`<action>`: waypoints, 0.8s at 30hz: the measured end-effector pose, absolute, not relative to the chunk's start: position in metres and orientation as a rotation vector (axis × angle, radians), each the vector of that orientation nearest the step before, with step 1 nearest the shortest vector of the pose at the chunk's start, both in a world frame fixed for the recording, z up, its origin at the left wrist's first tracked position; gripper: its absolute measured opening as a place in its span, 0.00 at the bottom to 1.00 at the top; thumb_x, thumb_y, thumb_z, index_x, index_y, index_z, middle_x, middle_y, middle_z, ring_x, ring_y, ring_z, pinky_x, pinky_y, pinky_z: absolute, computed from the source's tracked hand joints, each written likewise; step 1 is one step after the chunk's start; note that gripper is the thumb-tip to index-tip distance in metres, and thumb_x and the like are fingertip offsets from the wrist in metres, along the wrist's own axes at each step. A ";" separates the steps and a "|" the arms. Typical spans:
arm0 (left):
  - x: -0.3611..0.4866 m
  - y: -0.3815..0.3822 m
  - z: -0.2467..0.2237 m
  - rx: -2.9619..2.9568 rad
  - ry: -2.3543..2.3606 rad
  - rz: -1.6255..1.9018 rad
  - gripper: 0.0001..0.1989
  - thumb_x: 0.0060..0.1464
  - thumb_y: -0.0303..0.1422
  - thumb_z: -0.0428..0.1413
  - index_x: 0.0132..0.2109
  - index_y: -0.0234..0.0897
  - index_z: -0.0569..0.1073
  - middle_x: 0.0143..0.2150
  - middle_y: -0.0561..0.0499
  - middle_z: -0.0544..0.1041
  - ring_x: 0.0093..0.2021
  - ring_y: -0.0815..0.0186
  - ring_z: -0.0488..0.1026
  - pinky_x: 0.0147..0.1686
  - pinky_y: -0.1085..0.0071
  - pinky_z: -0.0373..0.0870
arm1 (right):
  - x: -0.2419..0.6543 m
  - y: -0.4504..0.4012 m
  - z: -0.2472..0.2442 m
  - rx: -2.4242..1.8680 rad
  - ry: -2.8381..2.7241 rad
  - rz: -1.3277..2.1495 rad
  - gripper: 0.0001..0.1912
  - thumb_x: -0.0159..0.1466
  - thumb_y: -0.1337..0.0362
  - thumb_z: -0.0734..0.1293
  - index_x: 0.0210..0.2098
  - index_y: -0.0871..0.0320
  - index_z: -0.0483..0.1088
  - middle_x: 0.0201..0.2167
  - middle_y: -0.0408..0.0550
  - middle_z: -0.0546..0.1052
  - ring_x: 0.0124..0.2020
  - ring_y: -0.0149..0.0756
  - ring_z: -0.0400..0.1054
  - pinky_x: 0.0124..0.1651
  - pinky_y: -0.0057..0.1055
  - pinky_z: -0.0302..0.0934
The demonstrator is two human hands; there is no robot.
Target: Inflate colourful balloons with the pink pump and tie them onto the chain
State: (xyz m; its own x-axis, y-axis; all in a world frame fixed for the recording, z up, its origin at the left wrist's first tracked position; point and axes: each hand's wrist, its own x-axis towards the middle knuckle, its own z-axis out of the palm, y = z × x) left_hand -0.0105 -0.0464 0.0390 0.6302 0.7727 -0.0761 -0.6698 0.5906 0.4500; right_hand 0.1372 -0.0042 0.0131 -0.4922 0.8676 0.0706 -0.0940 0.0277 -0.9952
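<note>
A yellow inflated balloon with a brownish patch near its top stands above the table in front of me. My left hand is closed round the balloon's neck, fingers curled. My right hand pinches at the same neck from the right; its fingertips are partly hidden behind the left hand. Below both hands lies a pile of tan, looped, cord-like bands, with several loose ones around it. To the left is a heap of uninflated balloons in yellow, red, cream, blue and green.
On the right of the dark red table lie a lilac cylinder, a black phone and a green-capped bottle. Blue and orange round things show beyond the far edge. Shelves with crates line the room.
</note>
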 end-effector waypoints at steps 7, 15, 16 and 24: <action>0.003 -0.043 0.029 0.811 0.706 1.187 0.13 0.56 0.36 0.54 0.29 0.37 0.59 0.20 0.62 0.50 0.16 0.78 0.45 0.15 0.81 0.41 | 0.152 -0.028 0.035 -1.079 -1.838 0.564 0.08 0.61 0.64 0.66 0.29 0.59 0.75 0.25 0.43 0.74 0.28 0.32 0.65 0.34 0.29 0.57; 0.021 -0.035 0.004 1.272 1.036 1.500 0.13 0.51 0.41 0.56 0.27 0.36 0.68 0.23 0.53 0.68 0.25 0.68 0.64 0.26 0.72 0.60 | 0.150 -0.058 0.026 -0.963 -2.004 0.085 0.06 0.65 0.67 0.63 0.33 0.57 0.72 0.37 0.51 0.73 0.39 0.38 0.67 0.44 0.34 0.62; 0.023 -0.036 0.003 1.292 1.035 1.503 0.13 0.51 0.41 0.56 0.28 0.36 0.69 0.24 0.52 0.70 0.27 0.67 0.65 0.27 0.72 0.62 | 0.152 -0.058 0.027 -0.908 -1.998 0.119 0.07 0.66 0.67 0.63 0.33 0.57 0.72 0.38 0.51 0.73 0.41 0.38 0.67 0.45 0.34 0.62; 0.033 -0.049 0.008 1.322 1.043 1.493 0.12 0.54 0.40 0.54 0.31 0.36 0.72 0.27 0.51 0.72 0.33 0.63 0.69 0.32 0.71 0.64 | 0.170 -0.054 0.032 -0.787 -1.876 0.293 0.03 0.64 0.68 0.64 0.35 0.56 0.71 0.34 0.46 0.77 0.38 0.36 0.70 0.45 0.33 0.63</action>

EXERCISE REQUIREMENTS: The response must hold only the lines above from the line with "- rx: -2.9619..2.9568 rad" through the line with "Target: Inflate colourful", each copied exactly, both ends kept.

TASK RESULT:
  - rx: -2.9619..2.9568 rad
  - ry: -2.3543..2.3606 rad
  - rz: -1.6255..1.9018 rad
  - gripper: 0.0001..0.1989
  - thumb_x: 0.0060..0.1464
  - thumb_y: -0.0303..0.1422
  - thumb_z: -0.0428..0.1413
  - index_x: 0.0132..0.2109
  - index_y: -0.0234..0.0897
  - index_z: -0.0569..0.1073
  - middle_x: 0.0143..0.2150
  - middle_y: -0.0561..0.0499
  - middle_z: -0.0544..0.1041
  - ring_x: 0.0093..0.2021
  - ring_y: -0.0815..0.0186
  - ring_z: -0.0488..0.1026
  - pinky_x: 0.0147..0.1686
  - pinky_y: -0.1085..0.0071
  - pinky_z: -0.0373..0.0870
arm1 (right):
  - x: -0.2419..0.6543 m
  - y: -0.4504..0.4012 m
  - z: -0.2472..0.2442 m
  - rx: -2.4242..1.8680 rad
  - ry: -2.8381..2.7241 rad
  - rz: -1.3277..2.1495 rad
  - gripper: 0.0001..0.1912
  - thumb_x: -0.0159..0.1466
  - thumb_y: -0.1337..0.0362
  - thumb_z: -0.0734..0.1293
  - index_x: 0.0210..0.2098
  - index_y: -0.0871..0.0320
  - index_z: -0.0483..0.1088
  - middle_x: 0.0201..0.2167
  - middle_y: -0.0408..0.0550
  - middle_z: -0.0546..0.1052
  - ring_x: 0.0124..0.2020
  - ring_y: -0.0149..0.0756
  - ring_z: -0.0400..0.1054
  - pinky_x: 0.0124..0.1651
  - pinky_y: -0.0057..0.1055
  - pinky_z: -0.0302..0.0934
The demonstrator is two human hands; there is no robot.
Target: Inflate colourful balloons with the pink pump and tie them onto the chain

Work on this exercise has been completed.